(WHAT YOU HAVE TO DO):
Copy nothing but the lines below running from the line containing "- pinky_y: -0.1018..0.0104" through the line containing "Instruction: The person", both end lines included.

(THE INPUT):
>>

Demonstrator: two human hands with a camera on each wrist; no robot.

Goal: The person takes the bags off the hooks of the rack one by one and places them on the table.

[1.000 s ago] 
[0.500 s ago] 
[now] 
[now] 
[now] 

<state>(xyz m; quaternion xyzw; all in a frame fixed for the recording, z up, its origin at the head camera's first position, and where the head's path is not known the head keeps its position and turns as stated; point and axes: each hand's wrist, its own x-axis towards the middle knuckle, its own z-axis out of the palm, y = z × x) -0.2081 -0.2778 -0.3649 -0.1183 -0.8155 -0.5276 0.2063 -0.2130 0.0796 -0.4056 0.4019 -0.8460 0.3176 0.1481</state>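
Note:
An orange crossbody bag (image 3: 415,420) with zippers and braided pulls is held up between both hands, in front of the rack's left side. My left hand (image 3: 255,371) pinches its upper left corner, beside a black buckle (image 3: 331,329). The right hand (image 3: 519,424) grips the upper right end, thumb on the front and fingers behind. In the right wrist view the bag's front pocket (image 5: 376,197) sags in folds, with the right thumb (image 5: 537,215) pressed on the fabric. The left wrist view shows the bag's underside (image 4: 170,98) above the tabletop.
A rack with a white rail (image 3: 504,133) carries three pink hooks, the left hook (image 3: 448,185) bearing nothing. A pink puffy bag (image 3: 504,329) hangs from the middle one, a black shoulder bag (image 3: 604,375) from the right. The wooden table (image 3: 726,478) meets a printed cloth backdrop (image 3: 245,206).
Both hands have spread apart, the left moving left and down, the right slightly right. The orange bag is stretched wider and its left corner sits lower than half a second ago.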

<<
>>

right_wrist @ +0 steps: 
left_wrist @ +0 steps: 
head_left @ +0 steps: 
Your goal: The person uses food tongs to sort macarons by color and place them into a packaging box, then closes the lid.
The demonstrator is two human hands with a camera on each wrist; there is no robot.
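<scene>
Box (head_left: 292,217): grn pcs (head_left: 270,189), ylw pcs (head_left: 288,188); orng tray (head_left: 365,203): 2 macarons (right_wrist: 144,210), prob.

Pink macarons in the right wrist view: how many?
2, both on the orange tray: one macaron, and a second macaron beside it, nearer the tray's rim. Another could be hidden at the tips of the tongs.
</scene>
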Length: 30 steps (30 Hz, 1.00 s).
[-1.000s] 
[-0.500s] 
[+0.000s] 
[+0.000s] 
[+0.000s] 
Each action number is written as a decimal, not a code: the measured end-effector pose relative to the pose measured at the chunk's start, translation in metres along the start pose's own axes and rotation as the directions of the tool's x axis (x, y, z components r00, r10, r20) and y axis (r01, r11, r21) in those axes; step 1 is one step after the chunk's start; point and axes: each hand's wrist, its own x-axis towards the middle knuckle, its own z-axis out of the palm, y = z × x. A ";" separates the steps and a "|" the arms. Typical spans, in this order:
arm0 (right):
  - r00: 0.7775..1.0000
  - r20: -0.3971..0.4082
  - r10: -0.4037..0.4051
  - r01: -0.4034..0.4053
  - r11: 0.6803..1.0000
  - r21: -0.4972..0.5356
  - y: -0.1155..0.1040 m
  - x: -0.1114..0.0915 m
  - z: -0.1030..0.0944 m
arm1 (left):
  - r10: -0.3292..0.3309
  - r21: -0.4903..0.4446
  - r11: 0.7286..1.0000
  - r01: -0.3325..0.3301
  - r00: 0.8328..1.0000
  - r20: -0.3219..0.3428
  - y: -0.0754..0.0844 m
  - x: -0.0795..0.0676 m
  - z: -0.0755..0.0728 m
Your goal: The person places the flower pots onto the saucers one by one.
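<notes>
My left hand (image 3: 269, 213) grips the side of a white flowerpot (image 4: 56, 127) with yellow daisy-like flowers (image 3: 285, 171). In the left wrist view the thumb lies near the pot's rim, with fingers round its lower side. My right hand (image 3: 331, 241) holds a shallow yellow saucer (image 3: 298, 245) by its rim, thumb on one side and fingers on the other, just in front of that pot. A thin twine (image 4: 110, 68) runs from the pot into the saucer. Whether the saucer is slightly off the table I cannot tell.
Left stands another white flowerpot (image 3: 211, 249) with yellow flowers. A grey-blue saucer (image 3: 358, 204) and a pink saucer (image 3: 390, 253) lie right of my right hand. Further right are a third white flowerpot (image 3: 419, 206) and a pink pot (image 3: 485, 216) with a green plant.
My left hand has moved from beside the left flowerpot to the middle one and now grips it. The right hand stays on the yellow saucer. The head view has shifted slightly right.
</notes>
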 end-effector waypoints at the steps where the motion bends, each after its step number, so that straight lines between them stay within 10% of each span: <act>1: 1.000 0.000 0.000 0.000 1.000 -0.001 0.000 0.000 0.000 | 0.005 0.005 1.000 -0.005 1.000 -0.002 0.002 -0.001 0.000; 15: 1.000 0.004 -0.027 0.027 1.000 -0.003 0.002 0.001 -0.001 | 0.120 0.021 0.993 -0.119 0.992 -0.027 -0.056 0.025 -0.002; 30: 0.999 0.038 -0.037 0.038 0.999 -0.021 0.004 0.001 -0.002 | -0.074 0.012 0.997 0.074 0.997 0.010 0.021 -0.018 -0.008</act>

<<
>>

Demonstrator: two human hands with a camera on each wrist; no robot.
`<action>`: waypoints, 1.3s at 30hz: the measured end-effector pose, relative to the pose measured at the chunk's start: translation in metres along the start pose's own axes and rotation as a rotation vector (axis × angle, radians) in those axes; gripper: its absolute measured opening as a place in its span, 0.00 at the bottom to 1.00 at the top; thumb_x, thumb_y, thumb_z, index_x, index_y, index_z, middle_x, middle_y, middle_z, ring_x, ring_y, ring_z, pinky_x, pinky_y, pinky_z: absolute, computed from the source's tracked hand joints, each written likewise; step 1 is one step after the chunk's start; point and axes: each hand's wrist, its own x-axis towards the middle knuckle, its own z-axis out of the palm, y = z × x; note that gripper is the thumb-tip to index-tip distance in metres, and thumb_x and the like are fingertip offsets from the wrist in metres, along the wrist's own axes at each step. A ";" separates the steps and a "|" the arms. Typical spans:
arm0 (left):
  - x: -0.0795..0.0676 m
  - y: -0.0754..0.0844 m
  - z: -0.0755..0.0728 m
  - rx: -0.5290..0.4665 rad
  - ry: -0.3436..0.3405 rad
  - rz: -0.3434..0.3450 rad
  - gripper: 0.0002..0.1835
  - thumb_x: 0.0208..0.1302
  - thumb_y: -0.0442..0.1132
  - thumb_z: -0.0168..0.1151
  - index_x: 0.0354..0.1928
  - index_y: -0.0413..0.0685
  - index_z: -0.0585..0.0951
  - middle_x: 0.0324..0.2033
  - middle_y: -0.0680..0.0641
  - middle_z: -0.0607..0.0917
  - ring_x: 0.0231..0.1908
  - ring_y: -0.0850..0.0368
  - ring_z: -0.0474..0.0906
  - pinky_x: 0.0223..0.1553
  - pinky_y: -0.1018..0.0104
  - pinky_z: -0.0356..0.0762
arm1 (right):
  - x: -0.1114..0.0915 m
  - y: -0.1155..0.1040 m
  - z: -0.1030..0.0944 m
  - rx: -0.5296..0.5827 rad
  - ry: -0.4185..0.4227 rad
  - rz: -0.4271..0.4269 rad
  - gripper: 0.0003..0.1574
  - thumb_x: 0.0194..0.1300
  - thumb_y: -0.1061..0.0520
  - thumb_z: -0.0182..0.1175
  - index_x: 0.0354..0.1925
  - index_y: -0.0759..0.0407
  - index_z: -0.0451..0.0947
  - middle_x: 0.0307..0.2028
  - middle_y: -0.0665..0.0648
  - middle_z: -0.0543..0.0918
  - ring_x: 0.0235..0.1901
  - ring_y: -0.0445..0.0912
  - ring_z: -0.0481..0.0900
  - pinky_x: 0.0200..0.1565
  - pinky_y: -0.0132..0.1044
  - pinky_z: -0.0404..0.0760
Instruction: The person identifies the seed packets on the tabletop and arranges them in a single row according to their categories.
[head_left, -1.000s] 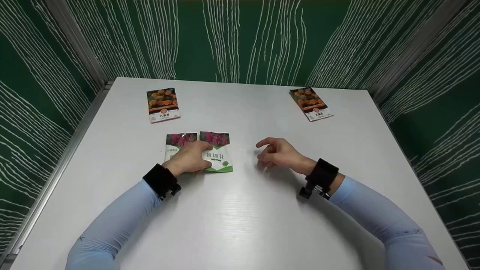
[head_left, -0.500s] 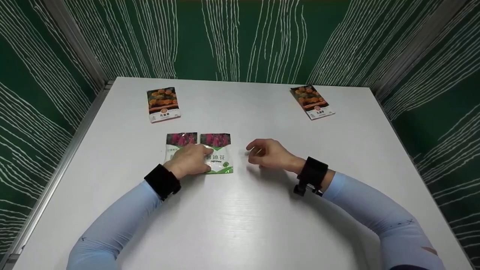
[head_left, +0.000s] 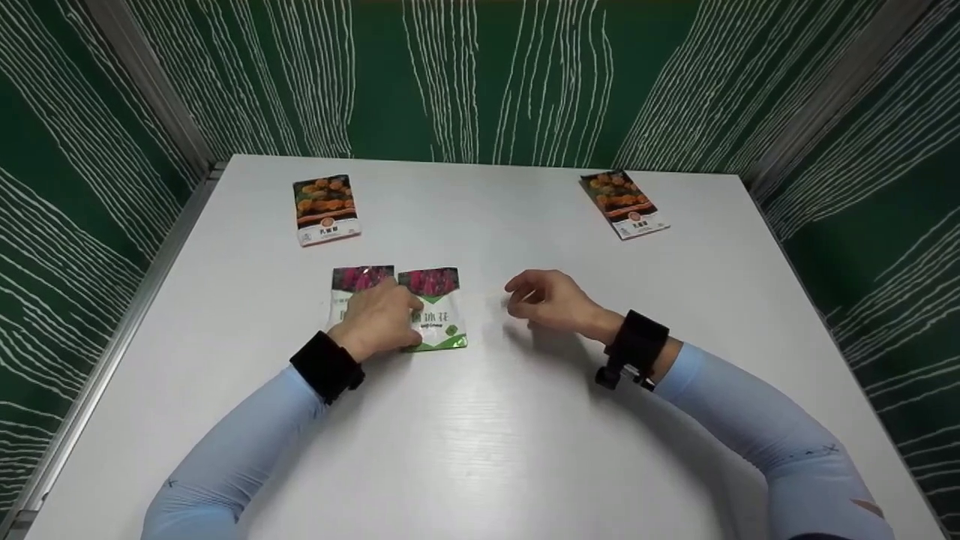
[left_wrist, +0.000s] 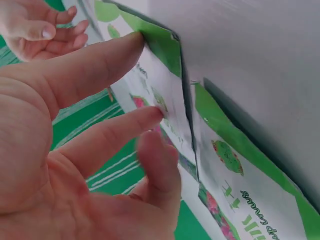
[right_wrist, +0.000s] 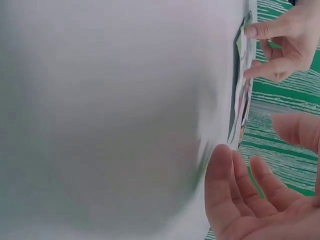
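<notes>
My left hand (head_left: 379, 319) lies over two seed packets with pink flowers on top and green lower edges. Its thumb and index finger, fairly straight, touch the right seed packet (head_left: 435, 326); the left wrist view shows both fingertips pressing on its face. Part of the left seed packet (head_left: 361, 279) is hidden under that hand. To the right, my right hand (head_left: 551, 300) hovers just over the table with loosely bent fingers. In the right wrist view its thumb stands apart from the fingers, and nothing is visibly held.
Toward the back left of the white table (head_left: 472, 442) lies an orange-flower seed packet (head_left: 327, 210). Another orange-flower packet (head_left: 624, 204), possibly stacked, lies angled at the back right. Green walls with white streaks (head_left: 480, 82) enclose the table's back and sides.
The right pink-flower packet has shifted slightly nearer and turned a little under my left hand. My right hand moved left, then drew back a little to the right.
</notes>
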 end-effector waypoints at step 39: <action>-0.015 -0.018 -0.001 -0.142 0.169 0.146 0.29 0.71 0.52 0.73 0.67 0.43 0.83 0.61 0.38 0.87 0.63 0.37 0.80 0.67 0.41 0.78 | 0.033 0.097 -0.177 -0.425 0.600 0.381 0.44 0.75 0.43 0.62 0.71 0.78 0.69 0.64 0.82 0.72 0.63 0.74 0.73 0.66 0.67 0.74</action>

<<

(EXERCISE SOLUTION):
  - pinky_y: -0.1018..0.0104
  - pinky_z: -0.0356..0.0762
arm1 (right):
  - x: -0.1114..0.0915 m
  - y: -0.1155..0.1040 m
  - z: -0.1030..0.0944 m
  - rx: -0.5296..0.5827 rad
  - ry: -0.4185..0.4227 rad
  - rz: -0.4271..0.4269 rad
  - gripper: 0.0003..0.1574
  - thumb_x: 0.0194..0.1300
  - thumb_y: -0.1061..0.0520
  - thumb_z: -0.0182..0.1175
  - index_x: 0.0354..0.1925
  - index_y: -0.0759..0.0407
  - index_z: -0.0451..0.0947
  - middle_x: 0.0307..0.2028
  - middle_y: -0.0665..0.0648
  - middle_z: -0.0543..0.0918
  - ring_x: 0.0235..0.1901
  - ring_y: -0.0445..0.0912
  - ring_z: -0.0481..0.0900
  - pinky_x: 0.0200..0.1565
  - pinky_y: -0.0132..0.1044
  - pinky_z: -0.0404..0.0760
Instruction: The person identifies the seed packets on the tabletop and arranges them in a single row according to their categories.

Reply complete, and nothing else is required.